I would be willing to bet this little girl died because a doctor wouldn't listen and a nurse was afraid to raise hell! Very sad.
Working night shift on a Pediatric unit, I came on one shift and was assigned a 5 year old boy who had his tonsils out that day. The report that I was given indicated he had been vomiting blood frequently during the day shift and that the ENT surgeon had been notified and ordered that he be closely watched. About 15 minutes into my shift, we heard a woman scream (it sounded like it came from the depths of hell) and that scream was coming from the 5 year old boy's room. I rushed in and saw that the boy had vomited about 1 inch of blood into the plastic basin used for bed baths; that much blood coming out of a 5 year old is way too much. The boy was very pale. His vitals were off, he was awake. The ENT was called immediately and she ordered that we watch him closely.

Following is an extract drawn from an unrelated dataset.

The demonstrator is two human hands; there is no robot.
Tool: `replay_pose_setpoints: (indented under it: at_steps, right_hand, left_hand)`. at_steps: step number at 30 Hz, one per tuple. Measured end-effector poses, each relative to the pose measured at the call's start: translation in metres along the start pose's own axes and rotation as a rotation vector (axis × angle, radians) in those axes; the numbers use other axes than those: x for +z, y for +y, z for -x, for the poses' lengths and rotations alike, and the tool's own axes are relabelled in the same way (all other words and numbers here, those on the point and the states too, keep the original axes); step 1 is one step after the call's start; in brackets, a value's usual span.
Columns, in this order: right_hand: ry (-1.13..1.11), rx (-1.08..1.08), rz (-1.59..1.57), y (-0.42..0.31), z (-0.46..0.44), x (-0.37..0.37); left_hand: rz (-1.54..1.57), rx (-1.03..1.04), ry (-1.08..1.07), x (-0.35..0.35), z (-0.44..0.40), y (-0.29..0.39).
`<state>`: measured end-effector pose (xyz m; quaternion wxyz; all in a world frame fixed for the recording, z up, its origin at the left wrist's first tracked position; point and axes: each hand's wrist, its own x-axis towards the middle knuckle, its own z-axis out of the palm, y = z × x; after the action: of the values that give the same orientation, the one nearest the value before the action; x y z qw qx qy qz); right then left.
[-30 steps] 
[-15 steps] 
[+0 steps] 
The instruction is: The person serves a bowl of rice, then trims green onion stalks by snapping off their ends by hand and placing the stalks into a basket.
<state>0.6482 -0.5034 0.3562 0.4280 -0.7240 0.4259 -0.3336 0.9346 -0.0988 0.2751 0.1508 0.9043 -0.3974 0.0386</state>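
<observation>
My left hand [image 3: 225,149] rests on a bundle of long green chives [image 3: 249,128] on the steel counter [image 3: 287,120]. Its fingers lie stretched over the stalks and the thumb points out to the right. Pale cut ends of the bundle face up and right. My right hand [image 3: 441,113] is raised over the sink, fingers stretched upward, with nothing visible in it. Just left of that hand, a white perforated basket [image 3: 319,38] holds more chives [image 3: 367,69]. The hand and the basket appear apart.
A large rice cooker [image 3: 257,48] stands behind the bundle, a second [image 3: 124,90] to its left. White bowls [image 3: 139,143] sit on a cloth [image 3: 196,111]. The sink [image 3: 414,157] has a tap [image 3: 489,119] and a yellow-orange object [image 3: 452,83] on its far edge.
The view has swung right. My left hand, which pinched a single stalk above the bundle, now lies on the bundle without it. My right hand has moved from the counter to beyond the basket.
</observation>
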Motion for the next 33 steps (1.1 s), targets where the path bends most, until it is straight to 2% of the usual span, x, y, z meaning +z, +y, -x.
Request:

A call was immediately made to the Ped Intensive Care Unit and they were told of the situation and that we were bringing the boy there immediately (fortunately there is an MD on that unit 24/7). Just before moving the boy to the PICU, he looked me in the eyes and said, "I am dying"! 5 year olds don't say this and I was freaked! Shortly after settling him in PICU the ENT surgeon arrived and she was ticked off (p'd off to say the least). The boy was rushed into surgery and the problem fixed.
I would be willing to bet this little girl died because a doctor wouldn't listen and a nurse was afraid to raise hell! Very sad.